> **WORK TASK**
When writing out the entries below, keep only the lines from the line with "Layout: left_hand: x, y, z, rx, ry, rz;" to the line with "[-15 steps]", both included, exactly as they are, and leave the pictures aside.

****************

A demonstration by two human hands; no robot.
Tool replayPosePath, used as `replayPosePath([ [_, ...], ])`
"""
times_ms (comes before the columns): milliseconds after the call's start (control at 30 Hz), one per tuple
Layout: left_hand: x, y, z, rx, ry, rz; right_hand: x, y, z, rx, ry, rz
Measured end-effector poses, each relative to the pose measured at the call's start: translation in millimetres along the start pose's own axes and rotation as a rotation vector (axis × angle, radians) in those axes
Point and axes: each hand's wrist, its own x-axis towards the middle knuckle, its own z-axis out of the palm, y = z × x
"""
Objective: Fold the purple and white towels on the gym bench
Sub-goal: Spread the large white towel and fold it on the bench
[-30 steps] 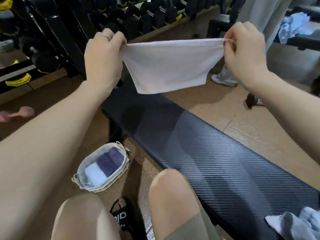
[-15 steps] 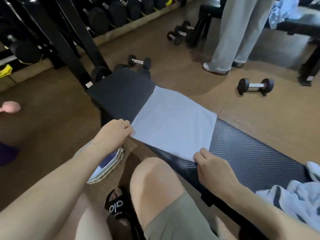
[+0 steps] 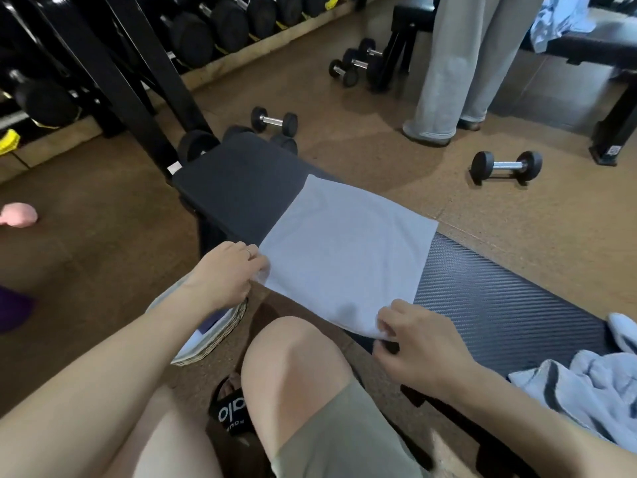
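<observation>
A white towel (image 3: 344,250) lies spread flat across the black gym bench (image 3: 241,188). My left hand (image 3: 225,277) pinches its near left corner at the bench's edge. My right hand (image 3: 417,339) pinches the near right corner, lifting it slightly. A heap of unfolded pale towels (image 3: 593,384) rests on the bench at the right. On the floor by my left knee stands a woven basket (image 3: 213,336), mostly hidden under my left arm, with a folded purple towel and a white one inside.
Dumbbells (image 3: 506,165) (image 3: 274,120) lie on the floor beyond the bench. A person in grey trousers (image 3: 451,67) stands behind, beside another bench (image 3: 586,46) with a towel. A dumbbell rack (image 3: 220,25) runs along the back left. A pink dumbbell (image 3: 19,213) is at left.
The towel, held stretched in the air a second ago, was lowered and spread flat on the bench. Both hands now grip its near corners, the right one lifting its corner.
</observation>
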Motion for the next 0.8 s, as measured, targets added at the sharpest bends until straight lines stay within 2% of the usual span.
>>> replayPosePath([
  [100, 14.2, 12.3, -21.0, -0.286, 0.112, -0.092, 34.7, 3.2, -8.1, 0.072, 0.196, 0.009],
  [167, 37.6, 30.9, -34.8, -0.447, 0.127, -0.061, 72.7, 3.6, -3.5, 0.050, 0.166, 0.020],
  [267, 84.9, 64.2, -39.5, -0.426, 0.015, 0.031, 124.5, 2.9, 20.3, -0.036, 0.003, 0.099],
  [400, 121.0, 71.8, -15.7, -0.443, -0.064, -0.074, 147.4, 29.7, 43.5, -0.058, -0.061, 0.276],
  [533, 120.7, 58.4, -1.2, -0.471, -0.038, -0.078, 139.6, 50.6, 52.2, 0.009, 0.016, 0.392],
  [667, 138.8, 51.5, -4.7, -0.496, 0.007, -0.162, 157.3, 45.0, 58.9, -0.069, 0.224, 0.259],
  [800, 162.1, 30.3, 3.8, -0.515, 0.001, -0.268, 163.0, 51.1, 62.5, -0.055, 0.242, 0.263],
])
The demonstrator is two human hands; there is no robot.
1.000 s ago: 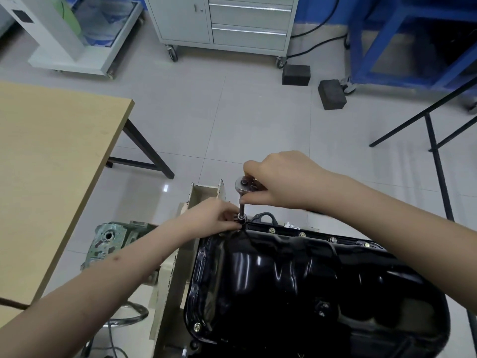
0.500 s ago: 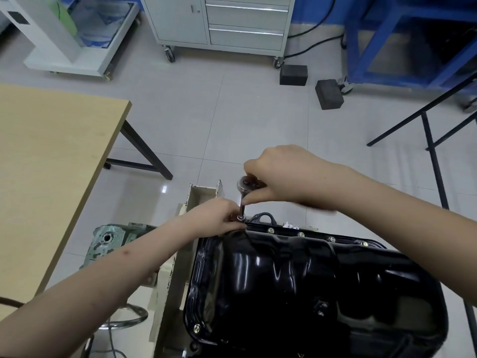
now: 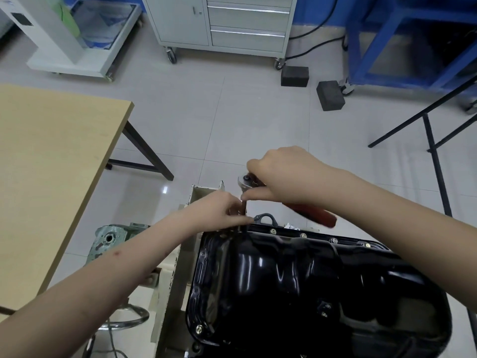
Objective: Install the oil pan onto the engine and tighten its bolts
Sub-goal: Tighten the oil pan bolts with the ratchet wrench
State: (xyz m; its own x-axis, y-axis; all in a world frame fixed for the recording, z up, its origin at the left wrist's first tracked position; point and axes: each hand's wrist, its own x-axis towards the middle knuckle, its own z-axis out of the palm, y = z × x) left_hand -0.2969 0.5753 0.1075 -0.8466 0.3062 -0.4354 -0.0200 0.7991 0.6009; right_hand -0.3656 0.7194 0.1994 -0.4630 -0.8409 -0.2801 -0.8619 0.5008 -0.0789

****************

> **SOLUTION FOR THIS EXERCISE**
Layout: left_hand: x, y, z, rx, ry, rz; right_hand: x, y, z, rx, ry, rz
Measured end-effector poses, each relative to the pose measured at the call's start: translation in millimetres along the start pose's own axes and rotation as a rotation vector (axis × angle, radians) in those axes
Point and axes: each hand's wrist, its own x-axis towards the middle knuckle, its own z-axis out of the palm, y = z × x
"""
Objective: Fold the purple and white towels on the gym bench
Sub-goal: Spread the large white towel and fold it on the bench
[-30 steps] 
[-15 steps] 

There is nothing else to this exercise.